Who cares? I do. Why bother? Stubbornness, to say the truth. There are machines I’m fixing and machines I’ve abandoned. I never found a way to walk away from the discipline everyone else affects to hate – philosophy – and I’ve had good results working on it all my life. I’m not done yet. I’m just done erasing the blackboard of thirty centuries’ of error. Now we can start over – at least I can start over – working from a much better map of human nature.

I am Di and man-o-man! am I Di, and I love being Di even despite the tax I pay – and the many taxes I inflict – in Sociability. Di easily unpacks to indomitable and exuberant, and I was using those words to describe my style of mind long before I had ever heard of DISC – not DISC-my-way but old-school DISC. But seeing the world my way, I can DISC my own self-creation, which is just so much whipped cream on my sundae:

Baby boy, second-born, my sister older by 20 months – where <18 = virtually twins and >30 = practically roommates but in between creates DISC-competitive friction among any two siblings. Both of us were hugely C-rewarded by our mother’s father and his extended family. Second-born kids often can’t keep up in a C-ish world – not from lack of in-born ability, they are just unavoidably behind on the prep-work – so they may deploy I or D displays to compete for attention.

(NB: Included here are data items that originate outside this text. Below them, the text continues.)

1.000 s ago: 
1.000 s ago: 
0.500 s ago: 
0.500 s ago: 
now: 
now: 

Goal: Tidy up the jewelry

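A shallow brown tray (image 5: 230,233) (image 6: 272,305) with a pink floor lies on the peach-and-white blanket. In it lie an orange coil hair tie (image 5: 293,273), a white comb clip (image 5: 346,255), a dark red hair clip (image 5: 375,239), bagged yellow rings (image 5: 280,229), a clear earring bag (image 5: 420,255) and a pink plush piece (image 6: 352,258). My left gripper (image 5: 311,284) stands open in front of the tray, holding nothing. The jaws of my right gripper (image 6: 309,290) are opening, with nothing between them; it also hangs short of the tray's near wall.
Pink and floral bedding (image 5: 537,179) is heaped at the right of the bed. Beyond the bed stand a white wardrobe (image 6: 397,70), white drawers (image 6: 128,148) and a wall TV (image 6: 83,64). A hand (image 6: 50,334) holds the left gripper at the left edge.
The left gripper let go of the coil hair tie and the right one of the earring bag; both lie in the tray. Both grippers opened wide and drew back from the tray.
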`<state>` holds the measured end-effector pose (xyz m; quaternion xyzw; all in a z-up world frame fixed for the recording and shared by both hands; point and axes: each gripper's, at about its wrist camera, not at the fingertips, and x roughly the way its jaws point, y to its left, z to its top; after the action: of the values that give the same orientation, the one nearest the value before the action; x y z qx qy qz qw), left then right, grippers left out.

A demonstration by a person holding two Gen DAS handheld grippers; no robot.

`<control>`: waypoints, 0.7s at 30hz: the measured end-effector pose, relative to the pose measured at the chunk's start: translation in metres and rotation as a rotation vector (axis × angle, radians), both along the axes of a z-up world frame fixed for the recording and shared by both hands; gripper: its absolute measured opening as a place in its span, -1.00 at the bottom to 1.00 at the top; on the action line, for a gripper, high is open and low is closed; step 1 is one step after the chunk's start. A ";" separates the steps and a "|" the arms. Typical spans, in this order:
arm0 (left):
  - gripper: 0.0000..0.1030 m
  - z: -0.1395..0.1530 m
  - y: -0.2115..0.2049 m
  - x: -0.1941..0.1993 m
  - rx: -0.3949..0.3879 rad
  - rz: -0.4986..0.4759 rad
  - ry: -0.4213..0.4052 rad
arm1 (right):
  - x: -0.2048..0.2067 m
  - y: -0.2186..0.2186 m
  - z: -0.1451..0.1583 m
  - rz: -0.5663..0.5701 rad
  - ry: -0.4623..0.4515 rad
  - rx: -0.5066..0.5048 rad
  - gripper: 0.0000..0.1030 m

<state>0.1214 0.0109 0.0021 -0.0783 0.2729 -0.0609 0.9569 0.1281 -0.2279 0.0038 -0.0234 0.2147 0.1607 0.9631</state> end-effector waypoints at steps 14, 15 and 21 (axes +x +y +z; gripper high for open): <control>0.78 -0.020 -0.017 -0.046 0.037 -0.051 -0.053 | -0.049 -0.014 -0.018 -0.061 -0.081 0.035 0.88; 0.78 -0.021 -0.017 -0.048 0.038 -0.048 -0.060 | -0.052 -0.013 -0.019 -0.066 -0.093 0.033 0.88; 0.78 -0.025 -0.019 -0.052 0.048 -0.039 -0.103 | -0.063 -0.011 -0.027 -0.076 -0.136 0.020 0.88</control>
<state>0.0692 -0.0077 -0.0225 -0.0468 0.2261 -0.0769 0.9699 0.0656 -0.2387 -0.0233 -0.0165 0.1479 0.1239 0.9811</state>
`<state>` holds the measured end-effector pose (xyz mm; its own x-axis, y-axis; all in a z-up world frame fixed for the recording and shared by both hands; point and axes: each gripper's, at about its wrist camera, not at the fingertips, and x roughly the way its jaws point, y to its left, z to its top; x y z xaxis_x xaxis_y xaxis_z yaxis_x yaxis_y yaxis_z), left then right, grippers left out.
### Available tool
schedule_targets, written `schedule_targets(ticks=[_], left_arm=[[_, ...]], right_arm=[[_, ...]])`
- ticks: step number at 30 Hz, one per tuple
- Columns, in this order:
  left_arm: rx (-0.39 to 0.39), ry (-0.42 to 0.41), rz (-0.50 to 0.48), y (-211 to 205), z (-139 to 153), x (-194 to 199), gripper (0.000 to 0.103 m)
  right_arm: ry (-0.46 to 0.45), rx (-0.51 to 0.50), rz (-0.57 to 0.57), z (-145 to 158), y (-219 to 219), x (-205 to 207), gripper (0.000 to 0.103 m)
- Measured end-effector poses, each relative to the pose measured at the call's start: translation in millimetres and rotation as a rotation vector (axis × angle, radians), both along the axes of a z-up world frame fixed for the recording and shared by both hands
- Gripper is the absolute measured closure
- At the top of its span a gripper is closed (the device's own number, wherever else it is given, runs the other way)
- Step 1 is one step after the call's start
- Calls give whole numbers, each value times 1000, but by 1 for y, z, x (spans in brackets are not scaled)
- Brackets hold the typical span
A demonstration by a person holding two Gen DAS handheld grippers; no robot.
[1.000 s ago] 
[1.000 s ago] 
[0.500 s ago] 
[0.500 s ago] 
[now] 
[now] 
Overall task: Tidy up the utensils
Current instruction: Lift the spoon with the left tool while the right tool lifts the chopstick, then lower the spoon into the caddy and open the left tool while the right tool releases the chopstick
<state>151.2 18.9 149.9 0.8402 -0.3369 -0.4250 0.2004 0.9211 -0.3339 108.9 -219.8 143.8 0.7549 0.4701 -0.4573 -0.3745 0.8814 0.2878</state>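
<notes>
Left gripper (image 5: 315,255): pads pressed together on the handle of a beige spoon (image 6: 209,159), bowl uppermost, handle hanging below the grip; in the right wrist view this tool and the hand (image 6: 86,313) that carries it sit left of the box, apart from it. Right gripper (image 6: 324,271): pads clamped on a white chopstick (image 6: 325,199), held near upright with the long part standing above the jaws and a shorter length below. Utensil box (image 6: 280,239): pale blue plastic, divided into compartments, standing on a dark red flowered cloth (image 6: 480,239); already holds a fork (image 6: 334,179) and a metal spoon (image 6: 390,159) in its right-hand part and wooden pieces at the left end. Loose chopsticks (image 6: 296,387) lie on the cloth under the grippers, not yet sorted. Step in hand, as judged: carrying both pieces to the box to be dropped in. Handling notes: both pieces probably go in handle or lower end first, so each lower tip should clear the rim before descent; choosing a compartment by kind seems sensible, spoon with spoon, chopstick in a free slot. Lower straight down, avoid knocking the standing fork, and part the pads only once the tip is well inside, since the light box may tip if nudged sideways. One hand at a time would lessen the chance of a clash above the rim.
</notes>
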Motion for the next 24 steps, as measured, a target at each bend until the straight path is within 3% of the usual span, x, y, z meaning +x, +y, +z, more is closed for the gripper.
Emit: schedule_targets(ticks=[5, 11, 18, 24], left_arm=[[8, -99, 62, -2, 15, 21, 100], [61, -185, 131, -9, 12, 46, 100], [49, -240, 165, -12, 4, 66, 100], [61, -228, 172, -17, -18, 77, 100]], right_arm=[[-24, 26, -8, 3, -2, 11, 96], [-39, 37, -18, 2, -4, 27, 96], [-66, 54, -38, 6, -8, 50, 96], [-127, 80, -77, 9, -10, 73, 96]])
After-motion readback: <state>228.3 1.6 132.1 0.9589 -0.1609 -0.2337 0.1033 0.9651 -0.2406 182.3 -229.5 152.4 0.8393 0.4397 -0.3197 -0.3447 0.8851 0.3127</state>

Boys are brain-built to be more Driven while they’re still in zygotopia, and my all-time favorite car game is called “No, I’m the most competitive,” so I deployed D and I tactics on C displays: There first, there funniest, there with the most. (I did that all through school, for what that’s worth. It’s what I’m doing here, everywhere, all the time. That game works like this: You can’t win if I already did.) Meanwhile, our mother was squirming out from under her father’s very-S-ish Dc thumb, and, accordingly, she was very proud that I was a big boy who could dress himself and brush his own teeth and put away his toys all buy himself – that is, she hugely rewarded D displays.

And behold the man. What I am now is what I chose to be then, and to the extent that any choices I make now are made in seemingly-thoughtless error, the error was made first then and has simply been mindlessly duplicated ever since. Habits-of-mind can be hugely beneficial. But they can be very efficiently self-destructive, too. You need not – and cannot – think every choice through every time, but if you can’t say for sure why your choice is not a mistake, it almost certainly is: You’re following your DISC-based ‘ideal’ ‘reality’ right off a cliff.

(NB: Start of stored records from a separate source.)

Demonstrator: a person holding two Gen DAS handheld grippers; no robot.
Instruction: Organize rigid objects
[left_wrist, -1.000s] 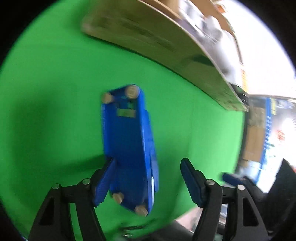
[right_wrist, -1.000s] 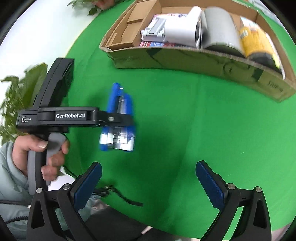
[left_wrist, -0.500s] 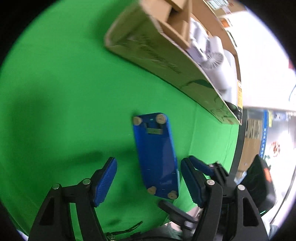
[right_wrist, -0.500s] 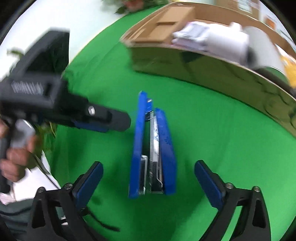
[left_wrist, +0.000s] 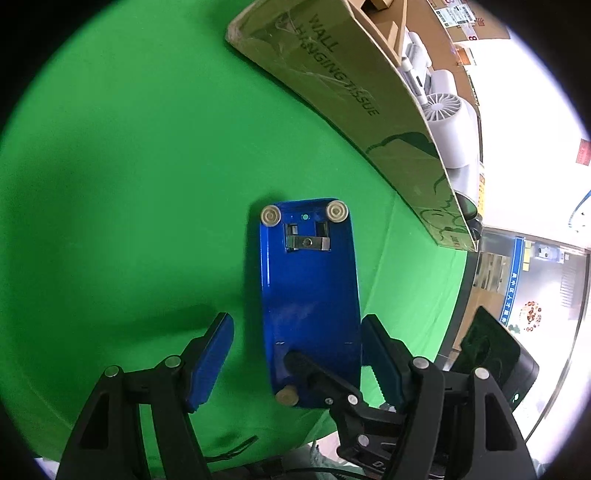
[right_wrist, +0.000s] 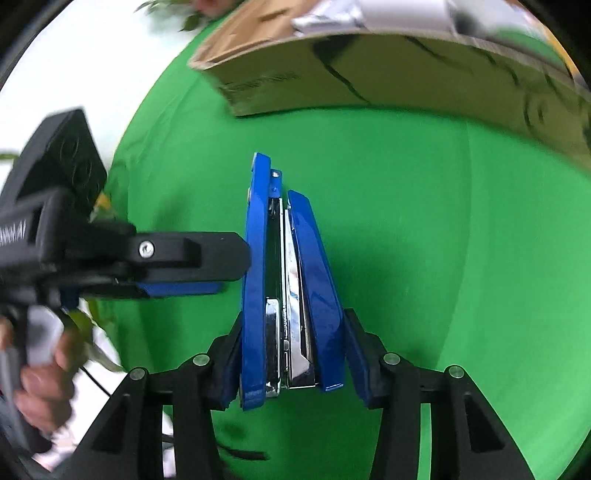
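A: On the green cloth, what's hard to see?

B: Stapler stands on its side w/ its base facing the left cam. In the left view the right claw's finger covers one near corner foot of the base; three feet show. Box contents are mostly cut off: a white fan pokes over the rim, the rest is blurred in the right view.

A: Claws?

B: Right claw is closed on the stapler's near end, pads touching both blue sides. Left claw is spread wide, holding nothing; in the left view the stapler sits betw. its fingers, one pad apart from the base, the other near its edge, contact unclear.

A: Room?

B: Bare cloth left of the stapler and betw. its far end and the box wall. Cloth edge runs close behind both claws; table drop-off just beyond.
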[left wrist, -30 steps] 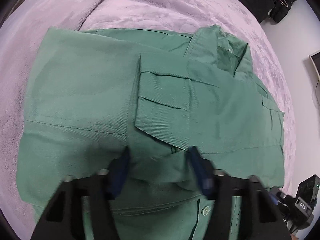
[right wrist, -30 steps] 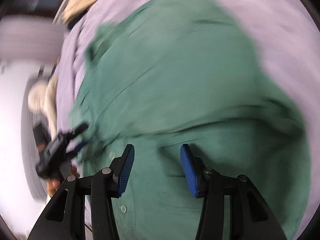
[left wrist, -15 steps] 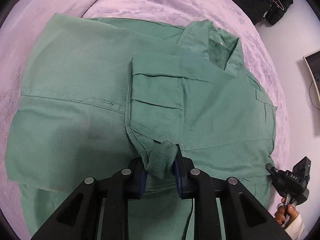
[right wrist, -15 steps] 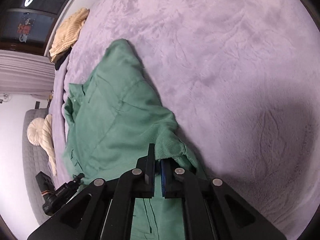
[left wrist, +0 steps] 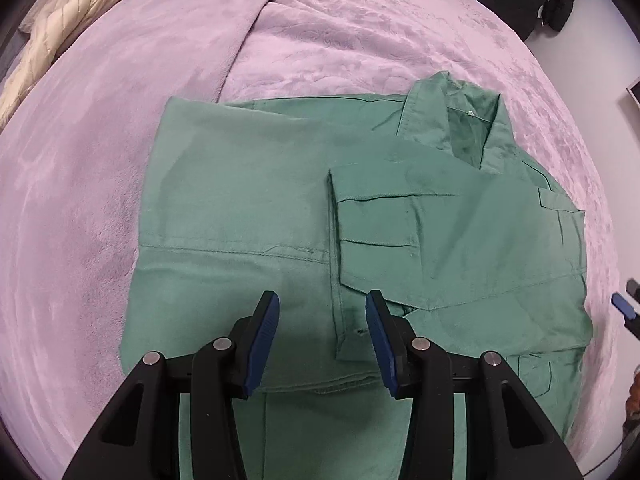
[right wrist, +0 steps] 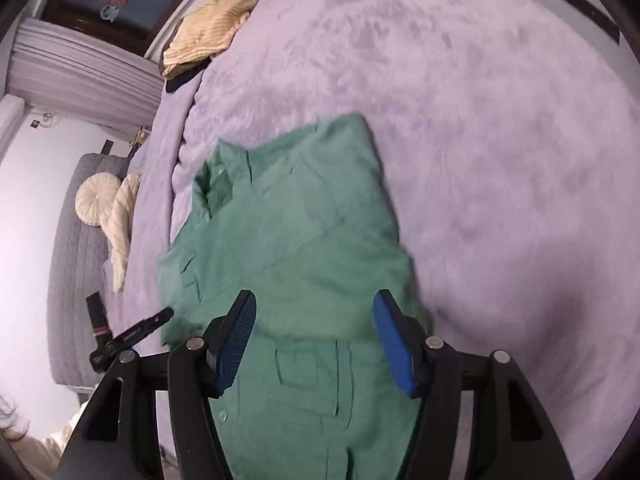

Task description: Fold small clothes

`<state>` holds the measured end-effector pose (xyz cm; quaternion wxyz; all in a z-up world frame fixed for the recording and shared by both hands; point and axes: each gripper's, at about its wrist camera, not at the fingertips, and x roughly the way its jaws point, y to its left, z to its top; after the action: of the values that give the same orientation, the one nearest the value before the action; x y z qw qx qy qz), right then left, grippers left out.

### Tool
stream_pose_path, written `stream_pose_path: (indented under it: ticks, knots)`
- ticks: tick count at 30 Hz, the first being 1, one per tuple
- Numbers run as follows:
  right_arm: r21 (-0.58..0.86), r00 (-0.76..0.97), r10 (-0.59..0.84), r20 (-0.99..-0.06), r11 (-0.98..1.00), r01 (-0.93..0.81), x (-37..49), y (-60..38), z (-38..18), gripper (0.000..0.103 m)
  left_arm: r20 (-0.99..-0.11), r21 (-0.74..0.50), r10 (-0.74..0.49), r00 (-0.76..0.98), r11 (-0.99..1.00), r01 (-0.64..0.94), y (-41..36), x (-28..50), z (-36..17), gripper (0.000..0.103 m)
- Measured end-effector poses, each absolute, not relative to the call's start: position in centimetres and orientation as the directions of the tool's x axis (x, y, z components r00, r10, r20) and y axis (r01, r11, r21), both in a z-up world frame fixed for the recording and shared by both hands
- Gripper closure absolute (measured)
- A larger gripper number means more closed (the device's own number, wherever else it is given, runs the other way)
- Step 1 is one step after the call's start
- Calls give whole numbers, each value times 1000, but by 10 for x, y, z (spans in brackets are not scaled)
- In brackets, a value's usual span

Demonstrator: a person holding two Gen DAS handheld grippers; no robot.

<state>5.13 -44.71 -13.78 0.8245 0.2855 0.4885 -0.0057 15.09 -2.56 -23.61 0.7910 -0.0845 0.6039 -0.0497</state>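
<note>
Lying folded on the lilac plush blanket (left wrist: 120, 152), the green cotton shirt (left wrist: 248, 200) is released, seemingly flatter; left gripper (left wrist: 322, 332) and right gripper (right wrist: 314, 336) are opening, no longer pinching cloth.

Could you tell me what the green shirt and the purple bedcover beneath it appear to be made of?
The green shirt looks like a matte woven cotton or twill: crisp topstitched seams, flap pockets and a collar that holds its shape. The purple bedcover seems to be a plush fleece or velvety pile: soft sheen and brushed swirl marks. Exact fibres cannot be told from the look.
</note>
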Motion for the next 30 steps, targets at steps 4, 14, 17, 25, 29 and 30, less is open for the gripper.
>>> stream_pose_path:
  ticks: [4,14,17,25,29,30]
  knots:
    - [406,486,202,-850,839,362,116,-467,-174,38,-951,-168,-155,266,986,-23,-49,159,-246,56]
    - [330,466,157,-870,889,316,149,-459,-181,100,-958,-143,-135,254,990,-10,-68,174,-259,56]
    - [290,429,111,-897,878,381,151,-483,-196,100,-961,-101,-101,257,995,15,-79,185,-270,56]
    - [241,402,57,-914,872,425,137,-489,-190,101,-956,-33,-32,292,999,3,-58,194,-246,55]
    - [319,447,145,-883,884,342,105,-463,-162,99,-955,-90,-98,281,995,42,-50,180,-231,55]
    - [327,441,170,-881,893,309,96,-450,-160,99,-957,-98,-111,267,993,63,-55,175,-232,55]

It goes for me, too, only double. I am absolved of none of my sins just because I can see them so well – and see where they came from. Instead, my redemption can only come from changing my habits, going forward, to be more affectionate – more consistently-kind – in my interactions with other people.

Same for you, perhaps with a twist of the DISC quadrant: If you get stronger where you’re already strong, that’s good for you. If you get stronger where you had been weak, that’s good for everyone around you.

And that’s all one, just me having fun. I’m glad you’re here. I wish you weren’t so timid. But I am Di, indomitable and exuberant – a living, breathing Energizer bunny. I will repay your effort, if you make one, but I will grow regardless.